While the automotive insolvency level has been low compared to other industries in the past, an increase of up to 3% is expected in the coming 12 months.
- Increasing pressure on suppliers´ profit margins
- Limited impact of potential US punitive tariffs
- More payment delays expected
Timely payment is generally important in the French automotive industry, and the payment experience has been good over the past two years. However, this is about to change for the worse, as suppliers are facing tougher times ahead.
Since the end of 2018 difficulties in the French automotive industry have increased, mainly due to lower car sales (down 1.8% year-on-year in H1 of 2019 according to the European Automotive Manufacturers´ Association ACEA) and tighter environmental regulations (especially the world harmonised light vehicles test procedure, WLTP). This is mainly impacting smaller Tier 1 manufacturers and many Tier 2 businesses, with generally deteriorating turnover and shrinking profit margins, leading to serious liquidity issues for some smaller players.
Major issues in the supplier segment remain
We expect payment delays to increase in the coming 12 months. While the insolvency level has been low compared to other industries over the last couple of years, an increase of up to 3% is expected in the coming 12 months. Mainly affected will be smaller suppliers that are highly geared and positioned at the lower end of the value chain, i.e. engaged in foundry work, small stamping and/or producing items with low technology requirements.
Those segments have already faced structural issues in the past (high working capital requirements leading to high debt levels and financing needs, coupled with strong competition and price pressure). The ongoing sharp order decrease (especially from Diesel manufacturers) has put many businesses under severe financial stress (mainly cash issues).
The situation is also worrying for smaller French car dealers, where we forecast business failures to increase more than 3% year-on-year in 2019. Car dealers are impacted by significant pressure from OEMs, which provided them with many cars and high sales targets in 2018, while Diesel car sales have meanwhile deteriorated. Smaller dealers therefore have difficulties in financing their inventories.
For the time being our underwriting stance for OEMs and large Tier 1 suppliers remains open, as those businesses retain a strong risk profile, posting robust revenues and margins. But given the issues mentioned above we have turned more cautious since the beginning of 2019 when underwriting Tier 2 suppliers and smaller car dealers.
We expect that the impact of any US import tariffs on French carmakers and suppliers would be limited as the export share to the US is very low, with no change in credit risk for the industry.

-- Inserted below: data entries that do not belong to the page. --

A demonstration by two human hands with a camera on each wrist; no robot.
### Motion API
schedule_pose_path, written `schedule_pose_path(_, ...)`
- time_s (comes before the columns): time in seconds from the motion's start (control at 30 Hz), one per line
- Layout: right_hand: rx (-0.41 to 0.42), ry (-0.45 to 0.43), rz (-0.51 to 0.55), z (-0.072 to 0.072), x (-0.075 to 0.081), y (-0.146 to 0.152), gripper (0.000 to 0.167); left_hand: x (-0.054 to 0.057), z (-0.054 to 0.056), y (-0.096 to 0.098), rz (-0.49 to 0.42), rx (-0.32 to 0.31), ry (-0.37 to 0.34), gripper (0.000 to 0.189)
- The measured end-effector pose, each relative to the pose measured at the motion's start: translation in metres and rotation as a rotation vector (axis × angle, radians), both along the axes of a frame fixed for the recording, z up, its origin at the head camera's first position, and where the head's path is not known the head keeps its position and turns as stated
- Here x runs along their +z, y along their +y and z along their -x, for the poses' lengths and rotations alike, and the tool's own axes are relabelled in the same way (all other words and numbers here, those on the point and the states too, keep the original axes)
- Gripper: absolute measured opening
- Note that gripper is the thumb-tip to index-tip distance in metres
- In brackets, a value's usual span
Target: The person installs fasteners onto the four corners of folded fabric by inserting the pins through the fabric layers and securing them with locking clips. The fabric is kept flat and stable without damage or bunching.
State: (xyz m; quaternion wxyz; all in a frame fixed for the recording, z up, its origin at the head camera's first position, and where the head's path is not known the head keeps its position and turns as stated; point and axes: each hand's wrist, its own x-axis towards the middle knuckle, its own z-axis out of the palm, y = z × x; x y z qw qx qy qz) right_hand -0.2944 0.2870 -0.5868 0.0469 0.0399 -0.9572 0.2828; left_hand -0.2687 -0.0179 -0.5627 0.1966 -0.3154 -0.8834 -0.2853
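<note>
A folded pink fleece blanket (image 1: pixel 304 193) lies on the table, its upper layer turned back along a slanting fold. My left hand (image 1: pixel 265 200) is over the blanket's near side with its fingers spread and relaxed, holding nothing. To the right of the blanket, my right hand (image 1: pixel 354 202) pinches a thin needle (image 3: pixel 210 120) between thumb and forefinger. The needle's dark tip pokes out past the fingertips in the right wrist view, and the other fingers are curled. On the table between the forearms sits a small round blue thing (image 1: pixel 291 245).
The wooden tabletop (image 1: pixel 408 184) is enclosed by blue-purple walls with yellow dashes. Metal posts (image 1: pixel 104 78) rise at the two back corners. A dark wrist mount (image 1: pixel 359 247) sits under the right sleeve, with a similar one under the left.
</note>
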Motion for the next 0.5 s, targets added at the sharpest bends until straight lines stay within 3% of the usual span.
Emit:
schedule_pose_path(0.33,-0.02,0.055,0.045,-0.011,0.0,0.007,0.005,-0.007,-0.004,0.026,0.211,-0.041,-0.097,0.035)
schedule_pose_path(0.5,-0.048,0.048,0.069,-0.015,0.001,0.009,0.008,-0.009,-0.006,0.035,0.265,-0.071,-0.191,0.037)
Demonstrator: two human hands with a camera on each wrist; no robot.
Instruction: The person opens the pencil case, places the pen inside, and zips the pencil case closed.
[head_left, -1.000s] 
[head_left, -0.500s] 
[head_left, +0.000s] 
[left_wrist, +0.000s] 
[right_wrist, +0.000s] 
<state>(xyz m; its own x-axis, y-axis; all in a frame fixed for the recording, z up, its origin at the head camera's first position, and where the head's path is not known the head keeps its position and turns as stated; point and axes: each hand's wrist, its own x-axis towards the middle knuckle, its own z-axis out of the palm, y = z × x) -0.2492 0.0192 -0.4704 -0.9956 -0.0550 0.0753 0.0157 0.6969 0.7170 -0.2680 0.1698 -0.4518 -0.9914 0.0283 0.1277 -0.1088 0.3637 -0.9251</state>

Future challenges, but some mitigating factors
Regarding the challenges on the horizon (tighter emission standards/increasing e-mobility and digitalization), French Tier 1 and Tier 2 businesses are still lagging behind some international competitors in terms of innovation, but are speeding up to close the gap. Businesses benefit from government initiatives and funds that support financing innovations and increased R&D (e.g. digitalization). With a decreasing number of family-owned businesses and investors increasingly taking control, there is a shift towards more technical innovations (e.g. robotics) and export development.
As French OEMs are introducing cost-reducing measures in order to focus on investment in new technologies, they will, to some extent, increase pressure on subcontractors in the coming 2-3 years, requesting greater productivity and lower prices. However, unless unexpected events occur, we do not expect OEMs to overly pressure their suppliers in order to avoid supply chain disruption. This should be a lesson learned from the 2008-2009 economic crisis, when the purchase of insolvent Tier 2 suppliers by another company often had to be supported by OEMs with volume agreements.
There is a risk of deterioration if suppliers do not adapt their production to new needs and for the time being Industry 4.0 demand is not anticipated to drop dramatically. Therefore, while automotive insolvencies are currently rising, and the credit risk in the sector has increased, no sharp deterioration is expected in the coming 2-3 years.